On April 29, 2020, the FDA approved Zejula (niraparib; from GlaxoSmithKline), an oral PARP inhibitor, as the first PARP inhibitor approved for first-line maintenance (long-term) therapy for all patients with advanced ovarian cancer (including epithelial ovarian, fallopian tube, or primary peritoneal cancer) whose cancer had a complete or partial response to platinum-based chemotherapy. Zejula was previously approved for several types of ovarian cancer, including patients with HRD-positive disease, defined by the presence of the BRCA gene mutation or genomic instability.
Since late 2018, women with ovarian cancer and a BRCA mutation whose cancer responded to initial treatment with chemotherapy were eligible to receive treatment with a PARP inhibitor, including Zejula or Lynparza (olaparib).
This approval was based on the results of a clinical trial of 733 patients with ovarian cancer who had a response to first-line platinum-based chemotherapy. Patients received first-line maintenance treatment with Zejula or with placebo.

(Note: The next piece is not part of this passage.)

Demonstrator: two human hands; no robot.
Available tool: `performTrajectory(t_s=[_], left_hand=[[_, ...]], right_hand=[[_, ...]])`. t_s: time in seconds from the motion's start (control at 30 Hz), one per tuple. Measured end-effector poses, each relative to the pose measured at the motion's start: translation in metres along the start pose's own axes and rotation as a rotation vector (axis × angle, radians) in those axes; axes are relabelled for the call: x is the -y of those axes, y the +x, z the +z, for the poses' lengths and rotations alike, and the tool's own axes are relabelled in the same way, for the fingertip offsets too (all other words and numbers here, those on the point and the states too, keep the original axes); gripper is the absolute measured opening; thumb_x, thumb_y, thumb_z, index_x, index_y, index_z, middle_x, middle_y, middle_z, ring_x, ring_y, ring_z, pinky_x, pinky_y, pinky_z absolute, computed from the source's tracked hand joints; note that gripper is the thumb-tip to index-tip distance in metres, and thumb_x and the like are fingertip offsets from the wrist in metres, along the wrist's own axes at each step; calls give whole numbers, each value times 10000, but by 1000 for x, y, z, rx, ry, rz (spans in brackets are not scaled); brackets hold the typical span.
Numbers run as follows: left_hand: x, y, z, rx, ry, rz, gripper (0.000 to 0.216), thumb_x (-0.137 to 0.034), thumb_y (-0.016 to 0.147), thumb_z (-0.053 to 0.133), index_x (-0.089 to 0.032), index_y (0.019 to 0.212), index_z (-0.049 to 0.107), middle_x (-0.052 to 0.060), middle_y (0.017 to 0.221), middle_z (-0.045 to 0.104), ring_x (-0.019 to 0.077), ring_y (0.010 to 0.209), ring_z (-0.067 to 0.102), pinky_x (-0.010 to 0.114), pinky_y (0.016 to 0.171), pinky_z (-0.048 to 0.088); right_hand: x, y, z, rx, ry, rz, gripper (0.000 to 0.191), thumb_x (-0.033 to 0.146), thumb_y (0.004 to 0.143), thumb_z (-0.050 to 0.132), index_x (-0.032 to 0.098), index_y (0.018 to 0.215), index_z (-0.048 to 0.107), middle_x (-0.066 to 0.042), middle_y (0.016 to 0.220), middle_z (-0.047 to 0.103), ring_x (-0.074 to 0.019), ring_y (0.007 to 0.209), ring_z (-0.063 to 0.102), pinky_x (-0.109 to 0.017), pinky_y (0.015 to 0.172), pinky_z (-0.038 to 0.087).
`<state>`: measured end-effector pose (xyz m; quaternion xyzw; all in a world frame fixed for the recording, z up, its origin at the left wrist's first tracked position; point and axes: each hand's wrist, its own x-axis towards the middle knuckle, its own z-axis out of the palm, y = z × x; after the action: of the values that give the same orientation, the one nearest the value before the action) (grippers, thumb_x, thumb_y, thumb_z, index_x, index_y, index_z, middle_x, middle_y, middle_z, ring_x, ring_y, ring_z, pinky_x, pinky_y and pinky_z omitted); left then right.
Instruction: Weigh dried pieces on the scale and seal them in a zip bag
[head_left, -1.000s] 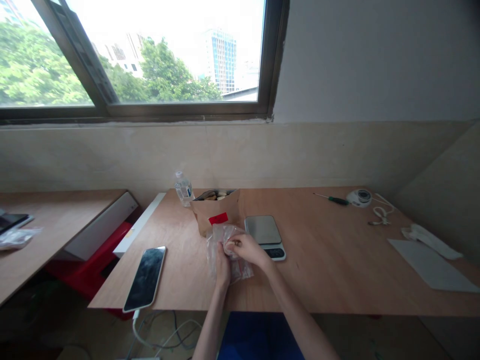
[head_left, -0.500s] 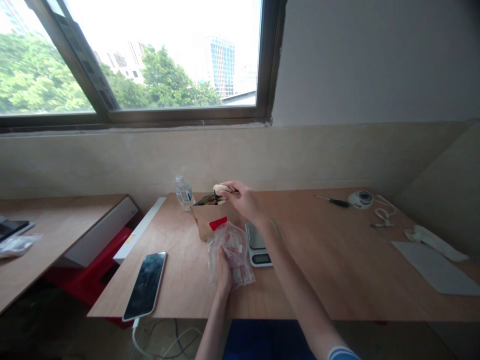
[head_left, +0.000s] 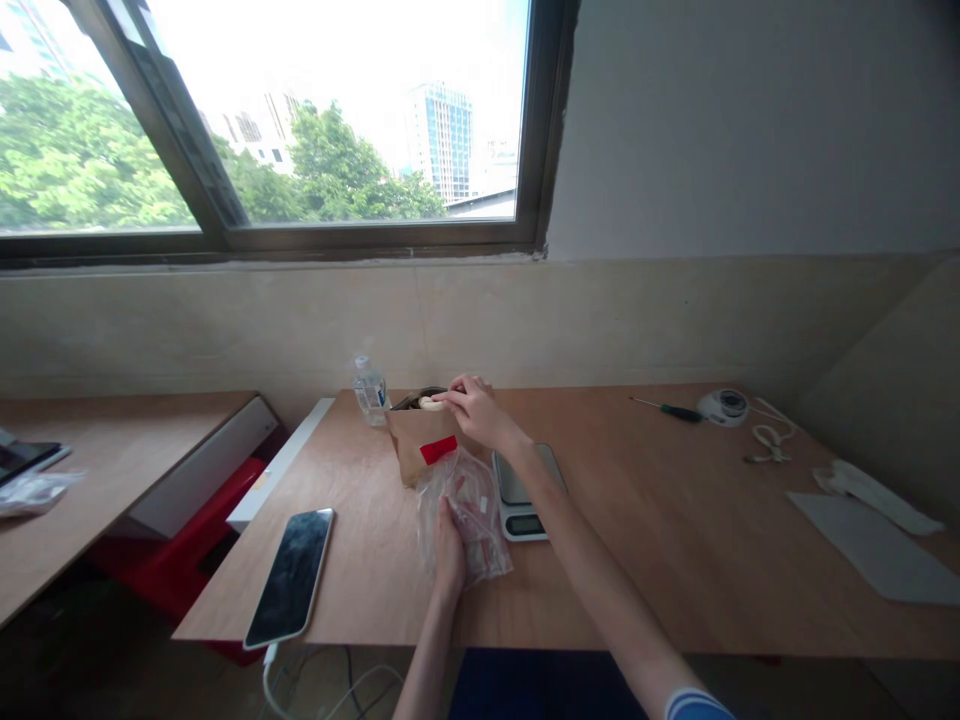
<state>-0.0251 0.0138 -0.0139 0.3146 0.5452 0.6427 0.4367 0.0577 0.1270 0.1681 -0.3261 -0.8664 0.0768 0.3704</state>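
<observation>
A paper bag point(head_left: 411, 437) stands open, with the left hand point(head_left: 450, 555) on a clear plastic bag point(head_left: 484, 512) and the right hand point(head_left: 478, 412) at the paper bag's mouth.
From the left, a phone point(head_left: 290, 578) lies on the wooden table point(head_left: 675, 560), a white cable point(head_left: 268, 680) at its near end; a bottle point(head_left: 370, 395) stands upright just beside the paper bag. A pale piece point(head_left: 430, 404) sits at the paper bag's opening, touched by the right fingertips; whether they pinch it, I cannot tell. Just in front, the left hand is clamped on the plastic bag, thumb on top. A scale point(head_left: 534, 478) lies partly under the right forearm. Well apart follow a screwdriver point(head_left: 681, 413), a dome camera point(head_left: 724, 406) and a pale sheet point(head_left: 877, 550).
</observation>
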Motion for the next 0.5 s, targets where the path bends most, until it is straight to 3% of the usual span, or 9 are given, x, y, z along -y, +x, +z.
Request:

The results showed significantly longer time without cancer progression in patients who received Zejula compared with patients who received placebo, regardless of HRD status. The average time without cancer progression in patients with HRD-positive status was 21.9 months with Zejula versus 10.4 months with placebo. The average time without cancer progression in all the patients was 13.8 months with Zejula versus 8.2 months with placebo.
The most common side effects with Zejula in the PRIMA study were thrombocytopenia (reduced platelets), anemia, nausea, fatigue, neutropenia, constipation, muscle pain, headache, insomnia, vomiting, dyspnea, decreased appetite, dizziness, cough, hypertension, and kidney injury.